Task requirements. Go through the material line by line. Say how many lines contain the word "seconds", and give nothing more.

Provided data.
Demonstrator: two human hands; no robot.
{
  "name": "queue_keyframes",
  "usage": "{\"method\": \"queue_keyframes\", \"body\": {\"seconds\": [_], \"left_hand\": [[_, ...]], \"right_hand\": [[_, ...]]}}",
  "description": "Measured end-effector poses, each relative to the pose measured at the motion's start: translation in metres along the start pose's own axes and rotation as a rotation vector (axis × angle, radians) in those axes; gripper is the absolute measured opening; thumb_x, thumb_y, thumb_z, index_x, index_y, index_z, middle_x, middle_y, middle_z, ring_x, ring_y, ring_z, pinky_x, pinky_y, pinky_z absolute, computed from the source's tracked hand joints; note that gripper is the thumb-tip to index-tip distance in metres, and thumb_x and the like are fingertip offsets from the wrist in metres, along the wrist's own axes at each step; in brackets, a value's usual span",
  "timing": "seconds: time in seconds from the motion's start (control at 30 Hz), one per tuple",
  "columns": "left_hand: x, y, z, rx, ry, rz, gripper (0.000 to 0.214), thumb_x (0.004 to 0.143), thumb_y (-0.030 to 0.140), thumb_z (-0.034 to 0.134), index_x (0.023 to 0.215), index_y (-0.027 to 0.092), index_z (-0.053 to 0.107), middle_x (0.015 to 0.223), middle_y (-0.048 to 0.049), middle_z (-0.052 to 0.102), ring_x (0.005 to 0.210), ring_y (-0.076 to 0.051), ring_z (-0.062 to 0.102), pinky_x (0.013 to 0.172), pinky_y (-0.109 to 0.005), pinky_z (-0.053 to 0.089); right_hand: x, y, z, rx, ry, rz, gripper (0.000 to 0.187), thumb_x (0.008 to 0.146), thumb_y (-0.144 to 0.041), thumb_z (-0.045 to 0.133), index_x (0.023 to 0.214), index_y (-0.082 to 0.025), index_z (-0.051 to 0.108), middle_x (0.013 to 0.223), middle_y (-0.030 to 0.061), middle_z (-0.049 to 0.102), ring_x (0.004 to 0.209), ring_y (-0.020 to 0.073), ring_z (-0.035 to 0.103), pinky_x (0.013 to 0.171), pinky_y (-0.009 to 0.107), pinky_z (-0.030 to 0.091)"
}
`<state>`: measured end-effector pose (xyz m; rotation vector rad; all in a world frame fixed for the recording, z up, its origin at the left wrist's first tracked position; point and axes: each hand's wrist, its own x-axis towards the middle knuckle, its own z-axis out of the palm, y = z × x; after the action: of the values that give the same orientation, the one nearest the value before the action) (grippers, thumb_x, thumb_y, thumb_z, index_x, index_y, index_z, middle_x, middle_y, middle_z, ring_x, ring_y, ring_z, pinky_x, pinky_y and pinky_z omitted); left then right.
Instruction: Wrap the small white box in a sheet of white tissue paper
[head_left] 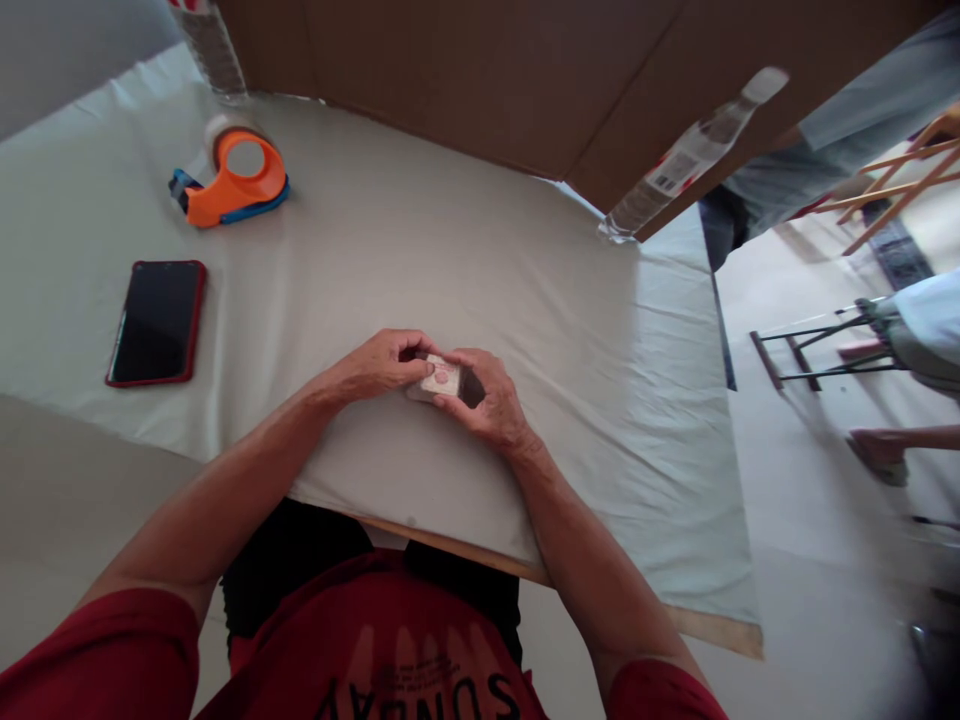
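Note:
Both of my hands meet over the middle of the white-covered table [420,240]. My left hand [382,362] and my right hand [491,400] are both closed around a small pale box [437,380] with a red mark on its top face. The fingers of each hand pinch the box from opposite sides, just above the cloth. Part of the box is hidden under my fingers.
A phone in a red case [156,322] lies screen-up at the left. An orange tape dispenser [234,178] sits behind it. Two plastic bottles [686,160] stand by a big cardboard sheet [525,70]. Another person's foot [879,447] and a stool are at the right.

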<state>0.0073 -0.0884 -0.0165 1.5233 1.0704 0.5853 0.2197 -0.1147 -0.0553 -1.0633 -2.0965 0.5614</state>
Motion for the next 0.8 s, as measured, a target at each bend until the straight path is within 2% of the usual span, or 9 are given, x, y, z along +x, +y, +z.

Exercise result. 2